Wednesday, February 3, 2010
Thursday, January 28, 2010
Man, oh man! Was there ever a more eye-rollingly obvious phrase? It's right up there with "penny wise, pound foolish," another phrase brilliant in its banality. Both phrases sum up common-sense in a way that people simply don't like to hear: that success takes hard work.
The heck you say! No, really. We've all known people with an innate talent--perhaps they're astonishingly good with numbers. Or a brilliant writer. Or a phenom on the field. An artist who's talent--even at a young age--simply awes. Over time, we see them reach a certain level of success and then--bam! It's like they hit a block wall. With the passage of time, the potential they had sort of leaks away. And then... they're gone. On to whatever life they're going to lead--without the success their early talent hinted at (and in some cases, even promised).
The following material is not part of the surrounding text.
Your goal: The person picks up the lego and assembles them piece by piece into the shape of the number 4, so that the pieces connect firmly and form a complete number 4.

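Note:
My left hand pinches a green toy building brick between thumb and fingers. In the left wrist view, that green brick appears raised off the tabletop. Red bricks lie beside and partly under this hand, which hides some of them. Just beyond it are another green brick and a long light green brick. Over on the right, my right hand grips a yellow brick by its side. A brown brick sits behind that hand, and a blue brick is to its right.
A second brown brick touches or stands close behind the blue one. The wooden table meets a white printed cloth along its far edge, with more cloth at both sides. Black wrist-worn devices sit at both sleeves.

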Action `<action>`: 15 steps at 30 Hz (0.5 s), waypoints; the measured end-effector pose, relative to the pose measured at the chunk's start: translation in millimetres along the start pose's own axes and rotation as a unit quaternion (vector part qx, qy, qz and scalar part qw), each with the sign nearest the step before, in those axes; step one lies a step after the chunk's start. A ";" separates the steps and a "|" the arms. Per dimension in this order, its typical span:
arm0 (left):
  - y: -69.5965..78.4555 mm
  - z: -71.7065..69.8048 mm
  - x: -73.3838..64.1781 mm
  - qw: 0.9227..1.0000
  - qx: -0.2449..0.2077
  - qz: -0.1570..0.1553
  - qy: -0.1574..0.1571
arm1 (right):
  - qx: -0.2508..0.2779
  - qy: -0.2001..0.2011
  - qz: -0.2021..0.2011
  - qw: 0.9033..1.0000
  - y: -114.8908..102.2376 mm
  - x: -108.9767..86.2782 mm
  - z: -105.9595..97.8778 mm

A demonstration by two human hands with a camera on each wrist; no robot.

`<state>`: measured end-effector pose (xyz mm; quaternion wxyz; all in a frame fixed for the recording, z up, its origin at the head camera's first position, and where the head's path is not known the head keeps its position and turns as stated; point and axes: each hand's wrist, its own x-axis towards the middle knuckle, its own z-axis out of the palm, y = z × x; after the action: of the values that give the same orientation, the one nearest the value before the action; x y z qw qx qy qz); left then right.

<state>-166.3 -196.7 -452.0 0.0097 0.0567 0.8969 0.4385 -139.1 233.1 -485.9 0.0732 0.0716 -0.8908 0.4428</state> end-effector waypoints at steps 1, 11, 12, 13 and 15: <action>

Because talent only takes you so far. There's a certain arrogance that comes with true talent--a sort of "How could they not want me?" that is implied with the oohhs and ahhhs gifted people grow up with their whole lives. Hearing how "terrific" you are for being able to do something can actually be limiting. There comes with those compliments a sense that you're already so "good" you don't need to work on it any more...and in the meantime, the people with less talent--in some cases, much less talent--surpass you because, well, they're taking what bit of talent they do have and working harder than you.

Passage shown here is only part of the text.